**Description of the task:** What lines in this listing contain the string "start"? Report each one by copying it.

**Supplied records:**
---+---

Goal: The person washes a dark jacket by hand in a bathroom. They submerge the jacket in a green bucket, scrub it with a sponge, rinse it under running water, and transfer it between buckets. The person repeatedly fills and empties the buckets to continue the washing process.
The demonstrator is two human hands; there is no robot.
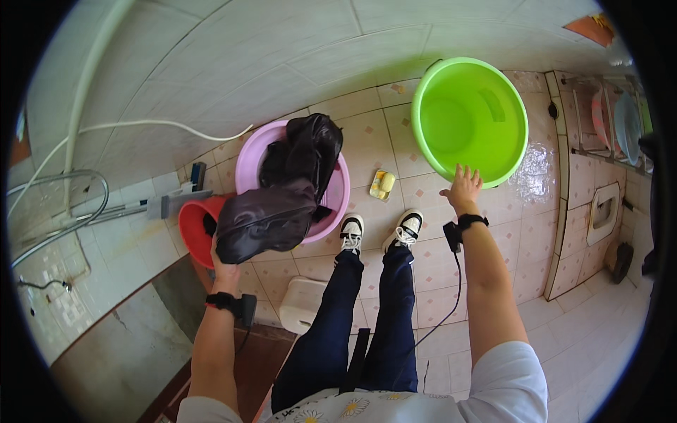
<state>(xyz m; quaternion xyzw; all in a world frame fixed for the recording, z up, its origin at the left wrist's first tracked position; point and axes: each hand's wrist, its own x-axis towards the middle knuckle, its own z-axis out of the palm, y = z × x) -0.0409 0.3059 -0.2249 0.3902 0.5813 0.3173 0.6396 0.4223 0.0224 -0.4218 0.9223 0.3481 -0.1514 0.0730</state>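
Observation:
My left hand [226, 270] is at the left end of a dark, glossy jacket [264, 219] that looks like leather, holding it up. Most of its fingers are hidden behind the material. The rest of the jacket lies in a pink plastic basin [247, 164] on the tiled floor. My right hand [465, 186] is empty, its fingers spread over the near rim of a bright green plastic bucket [521, 140]; whether they touch the rim, I cannot tell. Inside, the bucket shows its green wall and bottom.
Left of the basin stands a red bucket [193, 232] with something dark inside. A soap dish [383, 185] holding yellow soap lies between basin and green bucket. Behind my left leg is a white stool [301, 304]. At right are a metal rack [597, 150] with basins and a squat toilet [604, 214].

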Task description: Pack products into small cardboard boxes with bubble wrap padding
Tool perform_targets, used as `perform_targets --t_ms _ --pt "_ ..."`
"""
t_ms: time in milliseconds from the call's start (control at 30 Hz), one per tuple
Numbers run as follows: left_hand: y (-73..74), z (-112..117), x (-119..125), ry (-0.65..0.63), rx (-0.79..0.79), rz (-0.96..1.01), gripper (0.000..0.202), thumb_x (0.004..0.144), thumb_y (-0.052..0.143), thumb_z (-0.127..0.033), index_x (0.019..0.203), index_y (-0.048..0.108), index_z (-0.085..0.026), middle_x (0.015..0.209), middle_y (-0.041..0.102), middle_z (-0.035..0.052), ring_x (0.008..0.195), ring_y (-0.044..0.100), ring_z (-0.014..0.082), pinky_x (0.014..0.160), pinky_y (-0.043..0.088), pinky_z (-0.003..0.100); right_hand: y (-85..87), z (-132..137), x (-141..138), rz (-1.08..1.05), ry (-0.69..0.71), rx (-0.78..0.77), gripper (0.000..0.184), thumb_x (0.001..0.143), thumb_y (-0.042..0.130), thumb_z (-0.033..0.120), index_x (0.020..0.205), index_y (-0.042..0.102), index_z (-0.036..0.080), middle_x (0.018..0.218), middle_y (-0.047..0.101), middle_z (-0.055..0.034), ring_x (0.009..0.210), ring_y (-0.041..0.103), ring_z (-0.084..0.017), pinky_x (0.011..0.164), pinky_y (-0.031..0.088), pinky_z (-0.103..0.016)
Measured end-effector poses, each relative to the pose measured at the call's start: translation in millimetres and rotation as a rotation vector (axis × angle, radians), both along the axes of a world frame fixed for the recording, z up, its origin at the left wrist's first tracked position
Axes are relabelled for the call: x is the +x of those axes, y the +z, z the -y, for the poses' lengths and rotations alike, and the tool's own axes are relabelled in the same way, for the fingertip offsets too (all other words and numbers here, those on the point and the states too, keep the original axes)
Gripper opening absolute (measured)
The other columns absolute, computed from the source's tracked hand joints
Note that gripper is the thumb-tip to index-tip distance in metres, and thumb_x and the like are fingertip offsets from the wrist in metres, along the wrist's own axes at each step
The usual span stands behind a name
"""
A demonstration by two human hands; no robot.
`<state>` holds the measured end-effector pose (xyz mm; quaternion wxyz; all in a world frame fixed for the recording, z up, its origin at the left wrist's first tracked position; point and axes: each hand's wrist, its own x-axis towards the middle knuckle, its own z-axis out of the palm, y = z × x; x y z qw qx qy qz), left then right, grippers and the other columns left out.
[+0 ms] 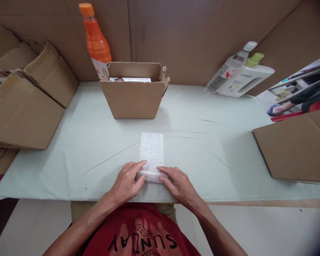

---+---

**Solution for this task:**
t_ms: time in milliseconds from the call's start (control at 30 Hz), one per tuple
Measured end-effector poses, each relative to the pose measured at the call's start: translation in millimetres and rotation as a rotation vector (axis × angle, radians), both along the axes of a world frame fixed for the recording, z up, its origin at the left wrist's first tracked position

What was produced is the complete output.